6 eixos temáticos organizam os objetivos-chave da Agenda de Ação, criada pela organização da COP30, publicada no fim de agosto e apresentada em diferentes painéis em Nova York. São eles: 1 - finanças, tecnologia e capacitação, consideradas “catalisadores e aceleradores”, formam um eixo transversal aos outros cinco; 2 - transição energética; 3 - gestão de florestas, oceanos e biodiversidade; 4 - transformação da agricultura e sistemas alimentares; 5 - construção de resiliência em cidades, infraestrutura e água; 6 - promoção do desenvolvimento humano e social. O empresário Dan Ioschpe, campeão de alto nível da COP30 (figura responsável pela conexão entre os governos e os atores não governamentais) explicou que essa moldura, de fácil visualização, baseia-se no que já foi acordado em COPs anteriores e é uma proposta brasileira para uso mesmo depois da conferência em Belém.
30 objetivos-chave se distribuem pelos seis eixos temáticos da Agenda de Ação. Fazem parte da lista a harmonização dos mercados de carbono, a duplicação do ritmo de ganho de eficiência energética e a ampliação do treinamento profissional para lidar com o novo cenário criado pela crise e pelas suas soluções.
600 iniciativas de enfrentamento da crise climática, espalhadas pelo mundo, foram catalogadas e compõem a base inicial da plataforma Celeiro de Soluções, apresentada em Nova York por Bruna Cerqueira, coordenadora geral da Agenda de Ação da COP30.
Ioschpe afirmou que cerca de 300 dessas iniciativas já estão avançando e que é crucial garantir apoio aos bons esforços já existentes, antes de propor novos. A plataforma está aberta para consulta e registro de novas iniciativas.
3 esferas de influência compõem um modelo de ação para as empresas que quiserem agir além dos três escopos de emissões de carbono. As esferas se baseiam em finanças, comunicação e produtos e serviços. O modelo foi proposto em Nova York pela Universidade de Oxford, do Reino Unido, e pela Futerra, empresa B e agência de sustentabilidade.
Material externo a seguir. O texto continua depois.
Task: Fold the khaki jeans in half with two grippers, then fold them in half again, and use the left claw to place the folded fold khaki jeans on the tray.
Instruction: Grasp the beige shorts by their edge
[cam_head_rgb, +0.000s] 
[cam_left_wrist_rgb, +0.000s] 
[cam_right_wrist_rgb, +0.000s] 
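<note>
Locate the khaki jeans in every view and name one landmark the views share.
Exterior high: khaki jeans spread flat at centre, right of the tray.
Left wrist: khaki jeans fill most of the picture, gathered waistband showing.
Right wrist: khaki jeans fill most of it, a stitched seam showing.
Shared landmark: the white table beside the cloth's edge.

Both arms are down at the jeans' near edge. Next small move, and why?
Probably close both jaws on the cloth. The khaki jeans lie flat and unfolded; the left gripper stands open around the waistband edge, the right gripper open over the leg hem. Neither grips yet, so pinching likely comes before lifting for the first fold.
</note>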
170 prefeituras de municípios americanos e canadenses ao longo da fronteira entre os dois países formam a Iniciativa pelos Grandes Lagos e Rio São Lourenço, para defender seus mananciais e promover crescimento econômico sustentável. A coalizão, exemplo de ação local e cooperação internacional, foi apresentada pelos prefeitos de Chicago e Montreal.
20 portos contribuíram com um manual de orientação sobre como esses hubs logísticos podem se tornar também hubs de transição energética, com influência local e internacional. O relatório da ONG C40 Cities, concluído em janeiro, foi apresentado em Nova York.
O foco em implementação é um recado claro e os governos e o setor privado querem demonstrar resultados na COP30, até o momento apenas 56 países apresentaram metas climáticas atualizadas, o que demonstra o tamanho do desafio do Brasil na COP30 e a relevância da articulação entre os mais diferentes atores.